From the line containing "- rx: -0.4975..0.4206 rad" to the final line of the material below, return every line exactly. Do not include pictures.

* * *

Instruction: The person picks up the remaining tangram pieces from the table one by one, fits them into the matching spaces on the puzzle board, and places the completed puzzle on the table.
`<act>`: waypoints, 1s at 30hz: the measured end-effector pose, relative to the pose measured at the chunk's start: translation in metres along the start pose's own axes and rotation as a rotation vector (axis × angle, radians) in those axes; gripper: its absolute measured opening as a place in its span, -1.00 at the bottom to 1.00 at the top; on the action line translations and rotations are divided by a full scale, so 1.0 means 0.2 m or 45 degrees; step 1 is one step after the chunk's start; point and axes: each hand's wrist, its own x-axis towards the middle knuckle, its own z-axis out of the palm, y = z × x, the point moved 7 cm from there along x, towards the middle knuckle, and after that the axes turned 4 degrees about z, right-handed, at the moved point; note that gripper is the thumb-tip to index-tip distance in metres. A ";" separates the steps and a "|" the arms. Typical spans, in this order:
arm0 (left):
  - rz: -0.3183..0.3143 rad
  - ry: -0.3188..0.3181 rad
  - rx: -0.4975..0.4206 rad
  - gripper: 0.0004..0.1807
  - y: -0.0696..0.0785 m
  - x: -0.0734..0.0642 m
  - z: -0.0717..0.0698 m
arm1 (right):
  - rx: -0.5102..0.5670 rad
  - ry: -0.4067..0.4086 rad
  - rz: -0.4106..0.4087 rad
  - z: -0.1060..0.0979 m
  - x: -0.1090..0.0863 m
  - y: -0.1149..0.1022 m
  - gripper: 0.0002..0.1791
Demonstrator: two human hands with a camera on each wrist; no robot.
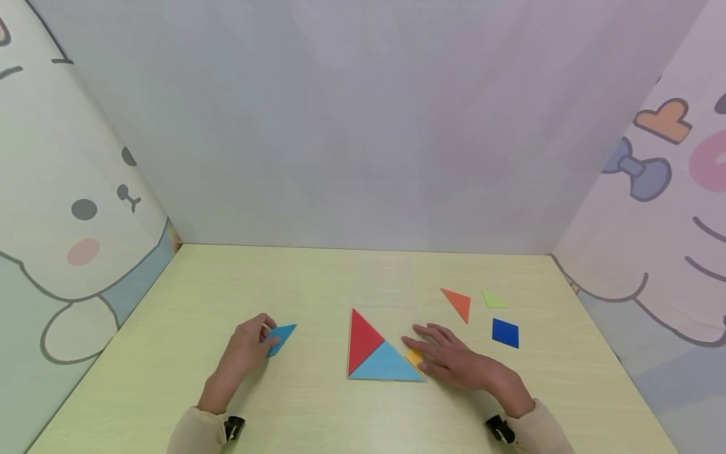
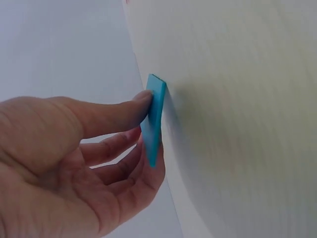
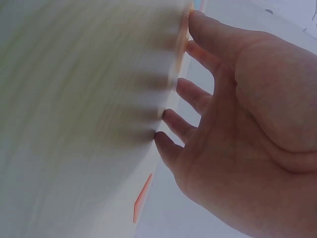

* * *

* FINISHED TASK *
  - rx: -0.4975..0.4206 rad
  - gripper: 0.0004..0.1807
  - y: -0.0696..0.0785 m
  - x: -0.0734..0.0642 m
  - z: -0.0717..0.0698 m
arm1 (right):
  - rx: -0.5102..0.5670 rad
  - ry: -0.4067..0.4086 rad
  - rz: -0.4106..0.4087 rad
  - z: -0.1060..0.0979 m
  - x: -0.1090..0.0863 m
  - y: -0.1149..0.1022 m
  - gripper: 0.0002..0.1791
Demonstrator: two human hands with a camera on each wrist; no robot.

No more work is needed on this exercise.